**** DATA FOR THIS EXERCISE ****

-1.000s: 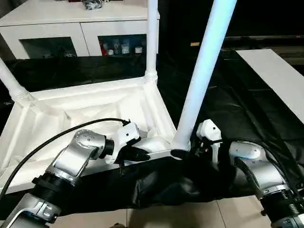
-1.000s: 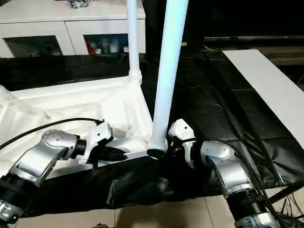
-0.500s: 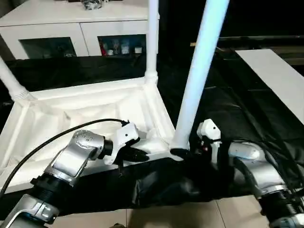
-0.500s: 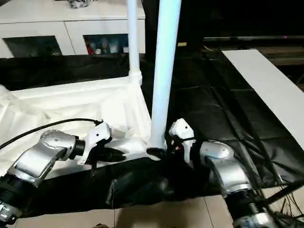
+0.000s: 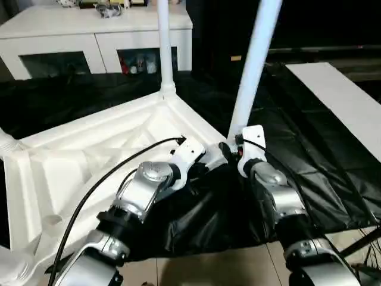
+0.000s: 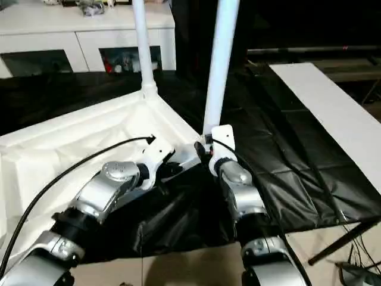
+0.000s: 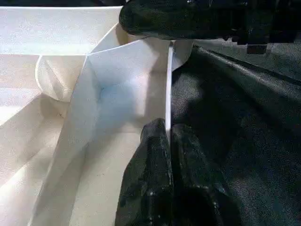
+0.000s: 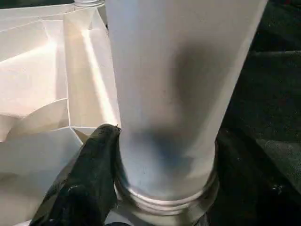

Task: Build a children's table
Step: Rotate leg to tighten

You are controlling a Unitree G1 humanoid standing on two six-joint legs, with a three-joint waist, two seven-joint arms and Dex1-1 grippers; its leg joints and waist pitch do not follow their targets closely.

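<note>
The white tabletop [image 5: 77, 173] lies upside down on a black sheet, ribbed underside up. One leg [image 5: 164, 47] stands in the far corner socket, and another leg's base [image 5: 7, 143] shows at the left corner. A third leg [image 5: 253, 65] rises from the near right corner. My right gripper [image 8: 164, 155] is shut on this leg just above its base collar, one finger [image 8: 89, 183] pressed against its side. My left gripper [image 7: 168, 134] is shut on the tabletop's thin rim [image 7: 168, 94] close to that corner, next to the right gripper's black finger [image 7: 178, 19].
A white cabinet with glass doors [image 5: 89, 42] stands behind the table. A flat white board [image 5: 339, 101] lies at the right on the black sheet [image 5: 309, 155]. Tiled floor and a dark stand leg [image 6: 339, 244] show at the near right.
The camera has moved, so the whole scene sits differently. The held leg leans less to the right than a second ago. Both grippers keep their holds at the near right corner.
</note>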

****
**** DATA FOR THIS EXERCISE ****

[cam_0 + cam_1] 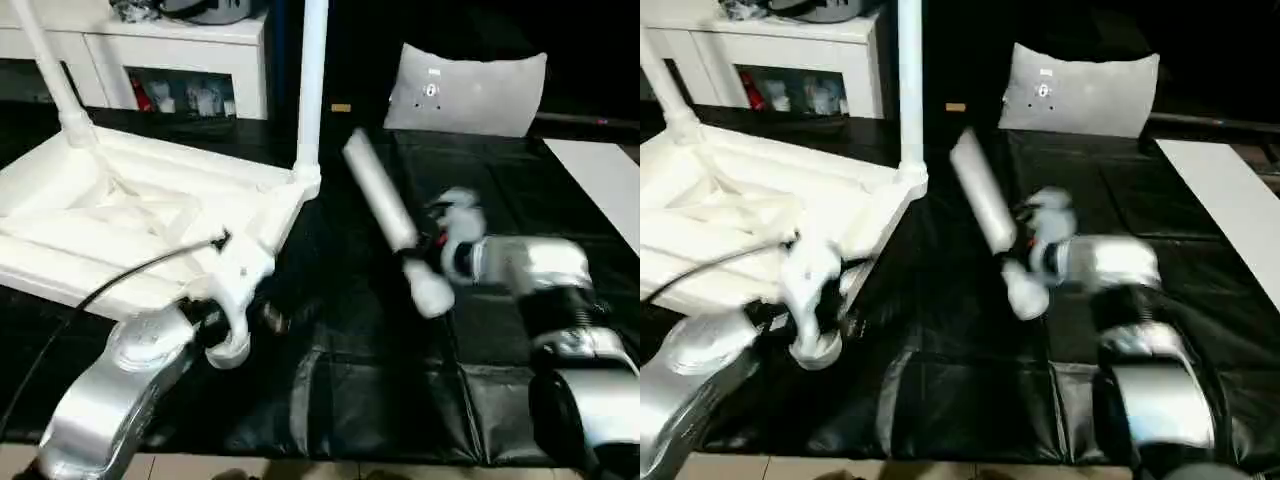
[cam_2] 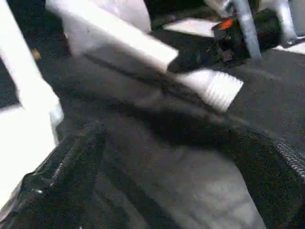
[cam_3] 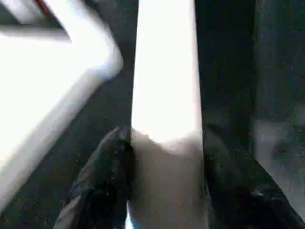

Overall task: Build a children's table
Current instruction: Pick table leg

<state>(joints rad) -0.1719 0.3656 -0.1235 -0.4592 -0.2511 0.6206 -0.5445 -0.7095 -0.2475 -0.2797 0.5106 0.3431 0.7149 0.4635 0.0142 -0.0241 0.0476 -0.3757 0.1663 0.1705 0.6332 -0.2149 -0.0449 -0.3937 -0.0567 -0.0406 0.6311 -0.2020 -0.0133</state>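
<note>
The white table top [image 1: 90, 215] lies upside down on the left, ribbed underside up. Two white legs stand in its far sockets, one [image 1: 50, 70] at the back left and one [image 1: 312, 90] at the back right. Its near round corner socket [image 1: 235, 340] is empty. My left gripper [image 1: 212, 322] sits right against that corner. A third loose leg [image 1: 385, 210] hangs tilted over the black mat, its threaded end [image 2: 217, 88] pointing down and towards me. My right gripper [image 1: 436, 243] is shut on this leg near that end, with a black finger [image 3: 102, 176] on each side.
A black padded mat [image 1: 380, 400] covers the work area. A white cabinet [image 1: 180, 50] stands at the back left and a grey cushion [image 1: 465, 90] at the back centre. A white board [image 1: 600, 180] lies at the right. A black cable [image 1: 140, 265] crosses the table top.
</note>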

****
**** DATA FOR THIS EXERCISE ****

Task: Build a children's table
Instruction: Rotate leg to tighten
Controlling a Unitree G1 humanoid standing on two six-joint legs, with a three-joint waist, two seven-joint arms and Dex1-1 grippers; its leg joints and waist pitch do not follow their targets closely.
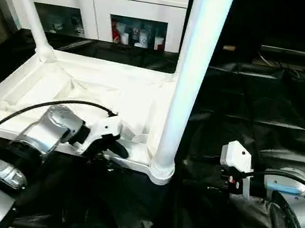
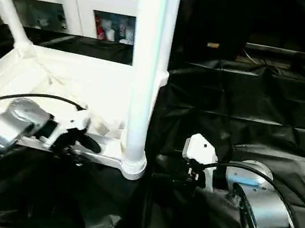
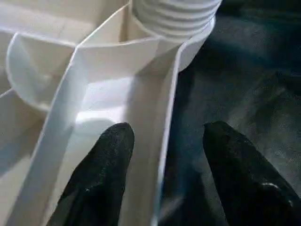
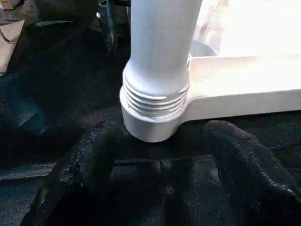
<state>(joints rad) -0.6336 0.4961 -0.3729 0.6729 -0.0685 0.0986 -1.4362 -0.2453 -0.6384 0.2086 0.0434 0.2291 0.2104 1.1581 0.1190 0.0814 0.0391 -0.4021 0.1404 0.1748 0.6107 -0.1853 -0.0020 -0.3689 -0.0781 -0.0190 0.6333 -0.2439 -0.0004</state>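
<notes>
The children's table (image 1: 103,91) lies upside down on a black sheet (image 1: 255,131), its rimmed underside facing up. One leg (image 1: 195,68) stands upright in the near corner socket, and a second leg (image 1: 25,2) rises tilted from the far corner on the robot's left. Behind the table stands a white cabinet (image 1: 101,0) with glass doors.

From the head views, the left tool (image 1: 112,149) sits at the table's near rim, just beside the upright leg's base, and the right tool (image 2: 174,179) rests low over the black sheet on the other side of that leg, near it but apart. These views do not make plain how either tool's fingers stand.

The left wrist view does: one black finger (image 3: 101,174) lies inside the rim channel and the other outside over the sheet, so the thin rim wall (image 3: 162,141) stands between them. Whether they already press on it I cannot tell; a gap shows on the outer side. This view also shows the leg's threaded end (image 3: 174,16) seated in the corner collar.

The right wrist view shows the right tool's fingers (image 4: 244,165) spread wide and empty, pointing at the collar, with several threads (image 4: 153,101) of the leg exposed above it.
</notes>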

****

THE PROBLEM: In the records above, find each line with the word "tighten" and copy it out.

RESULT OF THIS TASK:
Step: Rotate leg to tighten
Instruction: Rotate leg to tighten

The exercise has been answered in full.